Isso ainda é pouco para os padrões globais. Nos Estados
Unidos, a taxa é próxima de 200%, e mesmo os alemães tem uma dívida do setor
privado relativamente maior se comparada a dívida Brasileira.
Mas as altas taxas de juros fazem mesmo uma dívida modesta
ser um pesado fardo. A família brasileira média gasta 22% da sua renda mensal
em pagamentos de dívida, de acordo com o Banco Central. A Confederação Nacional
do Comércio estima um número ainda maior, 31%.

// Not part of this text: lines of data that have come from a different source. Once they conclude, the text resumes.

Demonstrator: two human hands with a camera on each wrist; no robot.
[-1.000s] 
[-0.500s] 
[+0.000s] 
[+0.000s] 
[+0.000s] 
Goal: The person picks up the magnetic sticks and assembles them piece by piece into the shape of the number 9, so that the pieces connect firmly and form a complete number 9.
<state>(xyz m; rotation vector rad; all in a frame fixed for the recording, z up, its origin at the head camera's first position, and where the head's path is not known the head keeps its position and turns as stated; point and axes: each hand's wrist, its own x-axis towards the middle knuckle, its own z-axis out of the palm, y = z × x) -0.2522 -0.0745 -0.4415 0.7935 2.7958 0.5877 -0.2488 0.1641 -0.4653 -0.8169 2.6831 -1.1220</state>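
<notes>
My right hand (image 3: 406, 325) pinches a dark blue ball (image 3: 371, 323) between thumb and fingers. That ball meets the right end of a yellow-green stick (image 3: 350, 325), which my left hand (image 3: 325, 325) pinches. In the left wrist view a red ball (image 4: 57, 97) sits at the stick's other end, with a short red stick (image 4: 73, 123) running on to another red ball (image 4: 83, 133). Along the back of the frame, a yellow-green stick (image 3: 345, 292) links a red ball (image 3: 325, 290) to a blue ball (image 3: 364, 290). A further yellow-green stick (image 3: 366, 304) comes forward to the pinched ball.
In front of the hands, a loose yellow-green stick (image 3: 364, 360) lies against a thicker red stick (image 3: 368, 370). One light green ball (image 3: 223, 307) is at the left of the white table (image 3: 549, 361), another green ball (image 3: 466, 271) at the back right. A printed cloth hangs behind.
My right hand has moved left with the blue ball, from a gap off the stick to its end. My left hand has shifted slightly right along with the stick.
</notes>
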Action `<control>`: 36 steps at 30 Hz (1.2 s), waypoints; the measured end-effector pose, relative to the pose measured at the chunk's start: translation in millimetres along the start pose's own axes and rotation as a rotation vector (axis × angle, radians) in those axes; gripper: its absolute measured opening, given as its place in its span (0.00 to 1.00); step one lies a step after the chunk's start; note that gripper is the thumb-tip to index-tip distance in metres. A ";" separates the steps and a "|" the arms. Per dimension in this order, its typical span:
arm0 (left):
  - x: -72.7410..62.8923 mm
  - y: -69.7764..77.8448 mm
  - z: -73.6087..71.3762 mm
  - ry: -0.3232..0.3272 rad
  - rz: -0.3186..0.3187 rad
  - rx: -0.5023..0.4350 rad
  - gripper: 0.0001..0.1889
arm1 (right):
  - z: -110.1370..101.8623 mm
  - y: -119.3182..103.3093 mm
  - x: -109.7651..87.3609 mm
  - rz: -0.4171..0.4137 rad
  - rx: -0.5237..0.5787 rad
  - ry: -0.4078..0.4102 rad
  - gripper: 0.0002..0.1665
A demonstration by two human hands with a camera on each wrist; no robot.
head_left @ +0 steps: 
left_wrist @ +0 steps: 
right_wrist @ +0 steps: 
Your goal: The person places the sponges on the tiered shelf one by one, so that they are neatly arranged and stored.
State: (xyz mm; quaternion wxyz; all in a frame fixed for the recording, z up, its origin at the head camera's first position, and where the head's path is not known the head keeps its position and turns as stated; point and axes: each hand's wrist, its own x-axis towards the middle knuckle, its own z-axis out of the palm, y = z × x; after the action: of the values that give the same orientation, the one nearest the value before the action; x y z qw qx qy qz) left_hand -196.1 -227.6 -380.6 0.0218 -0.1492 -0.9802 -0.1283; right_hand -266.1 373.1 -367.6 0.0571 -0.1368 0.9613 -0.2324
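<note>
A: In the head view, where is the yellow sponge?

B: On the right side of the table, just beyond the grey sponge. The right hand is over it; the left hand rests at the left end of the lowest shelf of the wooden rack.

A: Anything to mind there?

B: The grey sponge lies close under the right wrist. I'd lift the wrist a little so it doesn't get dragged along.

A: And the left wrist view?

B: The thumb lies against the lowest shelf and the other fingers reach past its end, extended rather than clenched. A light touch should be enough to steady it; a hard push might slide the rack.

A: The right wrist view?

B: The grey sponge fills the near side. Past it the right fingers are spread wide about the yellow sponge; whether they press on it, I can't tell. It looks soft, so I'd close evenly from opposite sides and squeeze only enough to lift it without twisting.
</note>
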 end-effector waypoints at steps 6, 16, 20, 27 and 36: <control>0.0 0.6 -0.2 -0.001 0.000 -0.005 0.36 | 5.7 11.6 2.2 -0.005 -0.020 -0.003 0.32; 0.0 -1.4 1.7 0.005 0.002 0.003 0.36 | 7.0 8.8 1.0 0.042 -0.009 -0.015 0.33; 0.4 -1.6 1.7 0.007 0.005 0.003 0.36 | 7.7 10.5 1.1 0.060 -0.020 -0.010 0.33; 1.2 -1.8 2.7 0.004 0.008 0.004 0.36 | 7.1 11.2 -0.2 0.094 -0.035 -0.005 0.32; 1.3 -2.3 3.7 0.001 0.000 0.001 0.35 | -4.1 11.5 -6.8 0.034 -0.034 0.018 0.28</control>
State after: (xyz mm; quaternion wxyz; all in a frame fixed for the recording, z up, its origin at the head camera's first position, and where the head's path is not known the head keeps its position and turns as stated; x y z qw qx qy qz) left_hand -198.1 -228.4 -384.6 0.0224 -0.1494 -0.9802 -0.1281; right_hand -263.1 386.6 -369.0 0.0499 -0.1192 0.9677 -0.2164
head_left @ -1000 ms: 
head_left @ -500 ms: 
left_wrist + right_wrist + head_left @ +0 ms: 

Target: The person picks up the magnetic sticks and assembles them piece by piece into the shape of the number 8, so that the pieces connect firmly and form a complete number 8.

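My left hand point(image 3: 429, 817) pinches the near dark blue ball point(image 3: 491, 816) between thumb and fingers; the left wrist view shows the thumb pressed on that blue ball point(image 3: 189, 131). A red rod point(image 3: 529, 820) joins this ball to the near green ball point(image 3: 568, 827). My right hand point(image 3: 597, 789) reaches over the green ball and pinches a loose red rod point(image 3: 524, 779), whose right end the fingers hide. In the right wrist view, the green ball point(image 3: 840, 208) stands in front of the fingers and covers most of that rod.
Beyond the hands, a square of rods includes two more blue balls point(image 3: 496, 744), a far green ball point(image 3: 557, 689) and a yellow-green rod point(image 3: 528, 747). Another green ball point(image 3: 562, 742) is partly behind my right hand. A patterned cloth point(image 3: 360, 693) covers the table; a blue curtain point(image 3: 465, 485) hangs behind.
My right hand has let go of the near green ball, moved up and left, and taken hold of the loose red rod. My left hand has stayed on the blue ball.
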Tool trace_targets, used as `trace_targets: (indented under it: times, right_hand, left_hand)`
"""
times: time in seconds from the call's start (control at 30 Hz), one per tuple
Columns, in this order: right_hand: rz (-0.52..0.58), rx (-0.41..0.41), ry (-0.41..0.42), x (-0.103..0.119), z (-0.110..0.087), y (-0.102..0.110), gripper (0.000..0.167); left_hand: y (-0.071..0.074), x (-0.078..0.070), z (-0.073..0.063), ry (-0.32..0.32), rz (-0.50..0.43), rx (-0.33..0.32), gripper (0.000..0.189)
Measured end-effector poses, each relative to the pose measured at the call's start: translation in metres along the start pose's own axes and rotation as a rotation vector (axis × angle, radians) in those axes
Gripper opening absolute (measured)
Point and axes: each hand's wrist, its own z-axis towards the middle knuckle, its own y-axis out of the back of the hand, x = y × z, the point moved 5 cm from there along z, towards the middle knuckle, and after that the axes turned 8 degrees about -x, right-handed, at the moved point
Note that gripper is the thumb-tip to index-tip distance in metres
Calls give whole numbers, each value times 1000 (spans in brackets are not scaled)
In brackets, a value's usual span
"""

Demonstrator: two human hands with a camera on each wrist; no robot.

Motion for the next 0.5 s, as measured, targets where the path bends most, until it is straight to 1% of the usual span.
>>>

A família americana média gasta abaixo de 10% da sua renda
em pagamentos de dívida.
Com os tomadores apertados, os dias de rápido crescimento
para os bancos podem ter chegado ao fim. O crescimento através de aquisições
também está chegando ao seu limite.
Com o Bradesco fechando um acordo semana passada para
adquirir as operações brasileiras do HSBC por 5,2 bilhões de dólares, o
controle do total de ativos do sistema dos quatro maiores bancos será próximo
do máximo de 75% que o Banco Central estabeleceu em 2012. Como resultado, as
autoridades podem barrar novas aquisições.
E se a recessão no Brasil se prolongar muito, o número de
inadimplentes crescerá. Mas mesmo se os ganhos não crescerem tão rapidamente
como no passado, eles provavelmente permanecerão altos, mesmo enquanto a
economia geral vai mal.
“Os bancos estão reduzindo seu volume de empréstimos, mas
as taxas de juros estão mais altas do que antes, os spreads também estão
crescendo, e eles estão ganhando dinheiro com títulos do governo”, disse Luis
Miguel Santacreu.
“De todas as formas, eles terão um bom lucro.”